• **Your assignment**
Return only the count of lines in the listing below where the word "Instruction" appears.
============================================================
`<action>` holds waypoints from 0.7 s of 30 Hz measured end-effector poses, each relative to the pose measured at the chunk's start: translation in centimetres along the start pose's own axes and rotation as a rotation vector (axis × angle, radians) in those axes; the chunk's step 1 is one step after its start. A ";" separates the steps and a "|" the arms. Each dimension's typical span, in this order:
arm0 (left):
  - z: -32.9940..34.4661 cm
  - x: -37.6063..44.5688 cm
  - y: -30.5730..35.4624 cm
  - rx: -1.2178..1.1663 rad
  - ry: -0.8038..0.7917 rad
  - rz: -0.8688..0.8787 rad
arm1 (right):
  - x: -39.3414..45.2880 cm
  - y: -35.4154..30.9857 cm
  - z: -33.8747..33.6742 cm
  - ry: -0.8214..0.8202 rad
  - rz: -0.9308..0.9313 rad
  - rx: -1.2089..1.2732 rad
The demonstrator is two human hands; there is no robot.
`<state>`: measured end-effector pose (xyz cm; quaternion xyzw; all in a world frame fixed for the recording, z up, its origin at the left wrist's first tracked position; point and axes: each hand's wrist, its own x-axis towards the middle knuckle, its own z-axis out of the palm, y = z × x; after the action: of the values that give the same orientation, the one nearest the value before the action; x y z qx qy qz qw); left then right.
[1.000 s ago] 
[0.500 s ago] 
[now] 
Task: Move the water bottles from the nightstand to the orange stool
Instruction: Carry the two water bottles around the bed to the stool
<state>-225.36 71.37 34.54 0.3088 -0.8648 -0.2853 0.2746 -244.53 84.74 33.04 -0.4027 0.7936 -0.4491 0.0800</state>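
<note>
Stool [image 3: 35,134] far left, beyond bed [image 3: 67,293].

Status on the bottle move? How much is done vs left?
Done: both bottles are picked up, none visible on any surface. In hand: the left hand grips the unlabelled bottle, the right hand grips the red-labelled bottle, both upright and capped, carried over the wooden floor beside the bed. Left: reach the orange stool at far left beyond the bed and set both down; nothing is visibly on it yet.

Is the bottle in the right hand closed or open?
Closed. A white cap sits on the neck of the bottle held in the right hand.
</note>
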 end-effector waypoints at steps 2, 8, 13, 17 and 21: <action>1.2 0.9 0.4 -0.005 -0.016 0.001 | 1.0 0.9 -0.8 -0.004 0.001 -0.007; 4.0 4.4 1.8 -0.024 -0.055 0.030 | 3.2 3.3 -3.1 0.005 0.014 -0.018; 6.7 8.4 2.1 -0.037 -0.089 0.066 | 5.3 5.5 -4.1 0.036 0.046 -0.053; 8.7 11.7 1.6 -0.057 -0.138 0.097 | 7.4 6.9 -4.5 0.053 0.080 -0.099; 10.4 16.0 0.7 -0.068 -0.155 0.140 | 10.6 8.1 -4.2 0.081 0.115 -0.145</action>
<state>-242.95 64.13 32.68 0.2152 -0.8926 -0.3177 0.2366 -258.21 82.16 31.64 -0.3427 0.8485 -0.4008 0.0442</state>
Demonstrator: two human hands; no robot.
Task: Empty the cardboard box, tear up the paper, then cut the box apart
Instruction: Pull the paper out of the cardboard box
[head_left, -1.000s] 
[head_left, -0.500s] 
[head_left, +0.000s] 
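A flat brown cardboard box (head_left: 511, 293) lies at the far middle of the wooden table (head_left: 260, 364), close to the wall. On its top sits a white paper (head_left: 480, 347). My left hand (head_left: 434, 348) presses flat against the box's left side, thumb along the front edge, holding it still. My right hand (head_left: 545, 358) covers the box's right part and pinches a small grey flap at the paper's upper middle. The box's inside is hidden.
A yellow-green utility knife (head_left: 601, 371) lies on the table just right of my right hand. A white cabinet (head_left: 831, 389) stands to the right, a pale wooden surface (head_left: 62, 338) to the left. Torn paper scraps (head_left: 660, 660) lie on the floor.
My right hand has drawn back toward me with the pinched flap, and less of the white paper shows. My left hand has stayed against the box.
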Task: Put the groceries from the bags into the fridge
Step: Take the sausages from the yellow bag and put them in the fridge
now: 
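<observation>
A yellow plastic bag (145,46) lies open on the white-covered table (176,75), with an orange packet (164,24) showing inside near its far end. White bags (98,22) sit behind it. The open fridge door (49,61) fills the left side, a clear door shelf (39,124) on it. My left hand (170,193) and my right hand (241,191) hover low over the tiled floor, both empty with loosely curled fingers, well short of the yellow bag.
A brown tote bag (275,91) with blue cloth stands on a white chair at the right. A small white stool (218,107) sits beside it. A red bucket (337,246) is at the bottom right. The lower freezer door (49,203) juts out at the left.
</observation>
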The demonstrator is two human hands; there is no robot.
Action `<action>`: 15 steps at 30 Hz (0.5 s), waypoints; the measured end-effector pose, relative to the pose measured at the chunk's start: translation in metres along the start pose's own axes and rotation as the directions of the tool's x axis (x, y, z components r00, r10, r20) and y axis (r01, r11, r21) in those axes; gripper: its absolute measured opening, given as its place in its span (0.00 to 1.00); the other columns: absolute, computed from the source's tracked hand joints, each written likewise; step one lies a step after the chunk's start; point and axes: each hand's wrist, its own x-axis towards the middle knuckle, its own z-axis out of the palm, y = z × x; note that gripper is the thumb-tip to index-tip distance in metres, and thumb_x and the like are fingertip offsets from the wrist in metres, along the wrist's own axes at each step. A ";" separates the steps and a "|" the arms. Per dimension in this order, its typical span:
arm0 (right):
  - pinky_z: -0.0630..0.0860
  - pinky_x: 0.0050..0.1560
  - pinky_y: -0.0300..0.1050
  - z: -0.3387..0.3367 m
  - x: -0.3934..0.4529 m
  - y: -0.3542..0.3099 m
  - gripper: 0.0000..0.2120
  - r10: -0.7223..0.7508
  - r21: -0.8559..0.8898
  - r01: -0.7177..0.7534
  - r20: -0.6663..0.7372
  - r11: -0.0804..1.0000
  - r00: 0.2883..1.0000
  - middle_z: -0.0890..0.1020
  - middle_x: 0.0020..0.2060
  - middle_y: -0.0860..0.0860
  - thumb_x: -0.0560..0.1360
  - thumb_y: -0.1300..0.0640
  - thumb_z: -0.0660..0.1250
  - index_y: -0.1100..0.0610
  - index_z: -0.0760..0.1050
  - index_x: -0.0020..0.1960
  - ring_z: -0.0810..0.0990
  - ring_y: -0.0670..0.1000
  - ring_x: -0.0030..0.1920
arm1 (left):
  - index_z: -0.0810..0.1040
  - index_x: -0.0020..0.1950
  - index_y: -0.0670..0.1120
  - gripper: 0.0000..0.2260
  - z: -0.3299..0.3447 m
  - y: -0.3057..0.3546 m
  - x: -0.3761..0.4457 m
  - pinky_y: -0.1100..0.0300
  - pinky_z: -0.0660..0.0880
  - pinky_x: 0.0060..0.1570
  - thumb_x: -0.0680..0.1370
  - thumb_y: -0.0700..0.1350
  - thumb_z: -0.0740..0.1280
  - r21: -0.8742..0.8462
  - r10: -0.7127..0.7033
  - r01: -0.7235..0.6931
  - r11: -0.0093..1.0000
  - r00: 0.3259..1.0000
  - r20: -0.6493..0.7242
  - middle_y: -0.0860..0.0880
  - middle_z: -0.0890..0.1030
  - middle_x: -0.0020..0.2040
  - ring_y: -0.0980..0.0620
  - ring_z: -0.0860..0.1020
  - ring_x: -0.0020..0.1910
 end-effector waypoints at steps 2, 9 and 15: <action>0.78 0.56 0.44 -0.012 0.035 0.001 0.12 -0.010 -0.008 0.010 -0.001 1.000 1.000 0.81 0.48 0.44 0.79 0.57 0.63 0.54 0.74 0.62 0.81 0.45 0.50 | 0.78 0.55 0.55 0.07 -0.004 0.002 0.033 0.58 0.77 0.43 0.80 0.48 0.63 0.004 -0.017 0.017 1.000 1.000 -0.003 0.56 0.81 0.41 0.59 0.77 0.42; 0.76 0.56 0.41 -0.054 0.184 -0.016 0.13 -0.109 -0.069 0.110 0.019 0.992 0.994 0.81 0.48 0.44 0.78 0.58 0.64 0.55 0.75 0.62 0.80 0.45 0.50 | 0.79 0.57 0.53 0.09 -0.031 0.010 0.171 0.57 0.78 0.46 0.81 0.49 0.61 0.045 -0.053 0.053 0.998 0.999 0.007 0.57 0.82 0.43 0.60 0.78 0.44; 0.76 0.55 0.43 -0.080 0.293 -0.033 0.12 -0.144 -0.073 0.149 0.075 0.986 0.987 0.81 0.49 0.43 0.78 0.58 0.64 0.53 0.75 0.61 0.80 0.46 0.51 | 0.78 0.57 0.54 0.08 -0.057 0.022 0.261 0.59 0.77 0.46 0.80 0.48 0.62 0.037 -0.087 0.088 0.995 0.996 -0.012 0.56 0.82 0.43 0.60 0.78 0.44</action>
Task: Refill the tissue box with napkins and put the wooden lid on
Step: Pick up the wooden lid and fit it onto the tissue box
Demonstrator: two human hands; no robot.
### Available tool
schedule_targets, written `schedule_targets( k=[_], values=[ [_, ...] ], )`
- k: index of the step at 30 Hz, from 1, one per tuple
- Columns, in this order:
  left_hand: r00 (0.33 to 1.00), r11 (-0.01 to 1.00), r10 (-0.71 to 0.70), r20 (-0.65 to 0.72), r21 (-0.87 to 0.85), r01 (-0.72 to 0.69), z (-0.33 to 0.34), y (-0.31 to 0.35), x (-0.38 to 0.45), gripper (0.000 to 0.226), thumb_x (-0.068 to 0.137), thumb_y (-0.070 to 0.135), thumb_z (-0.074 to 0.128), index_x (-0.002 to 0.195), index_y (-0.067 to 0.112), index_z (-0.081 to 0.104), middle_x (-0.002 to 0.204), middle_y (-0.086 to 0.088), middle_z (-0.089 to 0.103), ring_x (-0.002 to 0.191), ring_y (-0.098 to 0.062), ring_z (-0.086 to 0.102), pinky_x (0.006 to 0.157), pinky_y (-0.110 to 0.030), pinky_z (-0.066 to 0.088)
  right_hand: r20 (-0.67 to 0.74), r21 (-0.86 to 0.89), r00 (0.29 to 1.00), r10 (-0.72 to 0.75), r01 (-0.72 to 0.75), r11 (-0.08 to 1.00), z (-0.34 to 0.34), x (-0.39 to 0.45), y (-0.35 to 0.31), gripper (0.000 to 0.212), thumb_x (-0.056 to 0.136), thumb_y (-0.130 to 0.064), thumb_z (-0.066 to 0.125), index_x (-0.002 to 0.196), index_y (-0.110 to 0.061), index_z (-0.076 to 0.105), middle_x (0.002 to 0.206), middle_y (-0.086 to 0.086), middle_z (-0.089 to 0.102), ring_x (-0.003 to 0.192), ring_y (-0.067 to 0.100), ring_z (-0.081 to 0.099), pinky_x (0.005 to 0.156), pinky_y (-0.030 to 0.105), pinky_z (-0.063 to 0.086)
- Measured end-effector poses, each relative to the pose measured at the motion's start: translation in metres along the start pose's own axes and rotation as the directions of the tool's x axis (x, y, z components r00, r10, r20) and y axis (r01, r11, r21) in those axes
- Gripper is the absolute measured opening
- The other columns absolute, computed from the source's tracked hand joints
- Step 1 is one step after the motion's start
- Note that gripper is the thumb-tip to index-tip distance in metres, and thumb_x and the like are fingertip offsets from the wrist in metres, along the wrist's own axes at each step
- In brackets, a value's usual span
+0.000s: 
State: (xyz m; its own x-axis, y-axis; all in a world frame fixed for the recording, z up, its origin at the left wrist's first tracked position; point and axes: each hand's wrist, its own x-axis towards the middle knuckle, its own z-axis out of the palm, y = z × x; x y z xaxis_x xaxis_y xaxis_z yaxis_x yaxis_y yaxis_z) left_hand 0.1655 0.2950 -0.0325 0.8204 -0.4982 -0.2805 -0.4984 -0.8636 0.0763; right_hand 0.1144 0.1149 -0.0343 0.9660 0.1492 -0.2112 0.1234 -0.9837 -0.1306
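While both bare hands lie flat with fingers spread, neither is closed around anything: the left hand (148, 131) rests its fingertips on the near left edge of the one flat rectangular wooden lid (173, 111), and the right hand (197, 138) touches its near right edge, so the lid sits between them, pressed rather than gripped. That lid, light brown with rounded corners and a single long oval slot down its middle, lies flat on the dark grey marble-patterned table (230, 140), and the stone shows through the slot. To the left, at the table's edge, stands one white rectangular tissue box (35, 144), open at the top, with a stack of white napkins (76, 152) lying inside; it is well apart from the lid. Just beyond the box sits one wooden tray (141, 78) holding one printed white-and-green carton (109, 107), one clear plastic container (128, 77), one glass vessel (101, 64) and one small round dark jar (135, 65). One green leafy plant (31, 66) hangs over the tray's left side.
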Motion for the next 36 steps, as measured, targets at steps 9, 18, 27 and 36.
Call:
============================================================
• **Solution**
2